Inside the shop, it was quiet and dark after the sun’s glare. A shade was drawn over the side window, protecting the bread, black rye and brown wheat, light oat bread and glazed rolls, arrayed on the slanted trays of the rack against the wall. A lower counter bearing small iced biscuits, fruit buns and exquisitely decorated cakes stood before a curtained door. A tall glass vase, like—exactly like—a preserving jar, and filled with sprays of eucalypt and a couple of stems of daylily, caught the strong morning light fingering its way past the screen. A scent of fruit and cinnamon overpowered the eucalypt. It was not very much cooler than it had been on the verandah. As they closed the door on the wind behind them, a young man stepped around the curtain.

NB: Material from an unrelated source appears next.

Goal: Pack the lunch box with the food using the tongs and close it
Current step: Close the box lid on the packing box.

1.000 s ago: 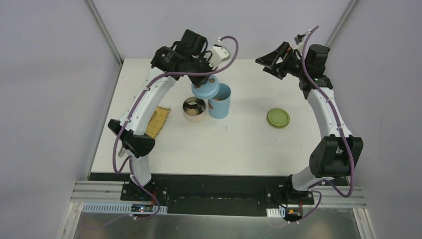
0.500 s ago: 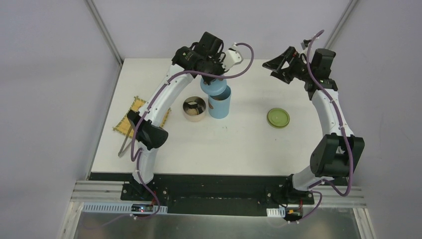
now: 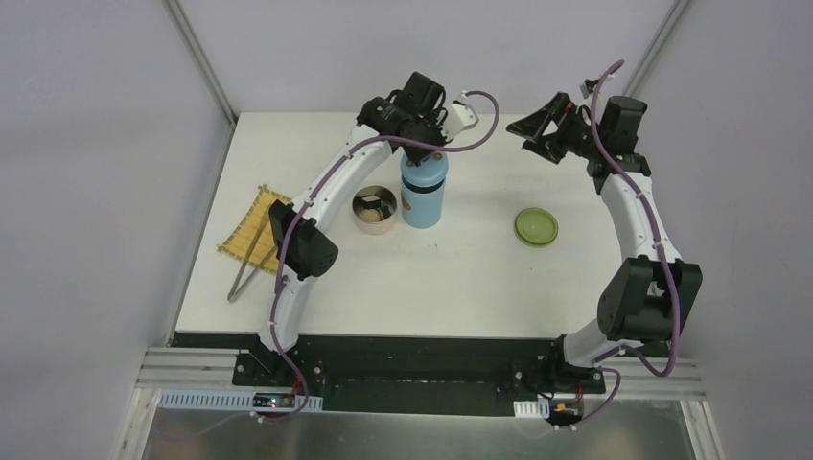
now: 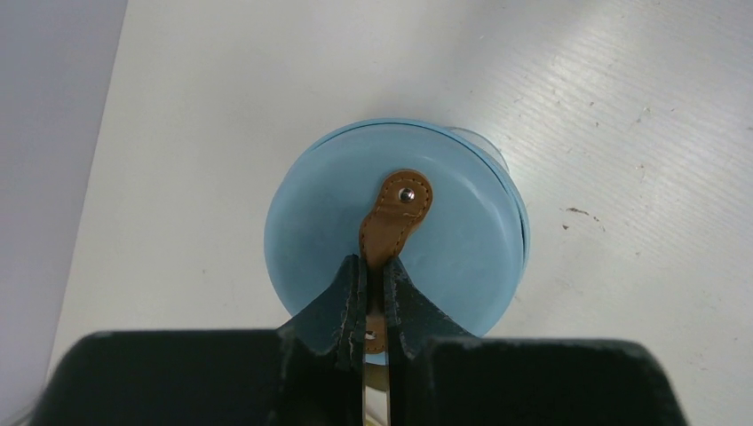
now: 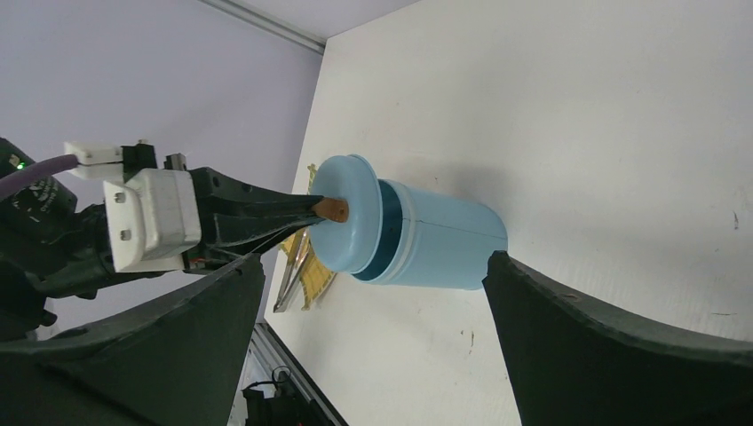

Nora knew immediately that it was Harry. Harry Fletcher, the baker’s son, the boy she remembered from her last summer at the seaside. He hadn’t seen her; he was smiling at Jenny and wiping his hands on a floury apron. Who wouldn’t smile at Jenny? thought Nora, recognising her cousin’s greater claims to beauty. Small and fair, Jenny had grown from an insipid, whining child into an angelic vision. That, at least, was what one young man had written to her, just before they left England some months previously. Jenny had laughed, but Nora had to admit a kernel of truth in his tormented verse. Jenny’s skin was ‘like peaches’, and her lips were ‘like a dark folded rosebud’. Nora suppressed a sigh.
Harry was surprised by the sight before him. He knew everyone who bought bread from Fletchers. He made up all the deliveries and accounts and did most of the serving. He knew the households, the hotels, the boarding houses, and the cafes. He knew the widower from Bower Road and the housekeeper at the presbytery. He knew the schoolmistress and the kids who clamoured for cream buns on their way home. He knew the young mothers, and the worn ones, the grandmas and the blokes from the wharf. This little girl—this little woman, this pretty birdlike creature dressed all in palest blue, he did not know. It made him smile. The world was maybe still full of wonders, even here. He supposed her to be one of the holiday-makers enjoying a week at the seaside, staying at one of the hotels on Main Street. Not many of them came into Fletchers, though; there were more genteel tea parlours further up the hill.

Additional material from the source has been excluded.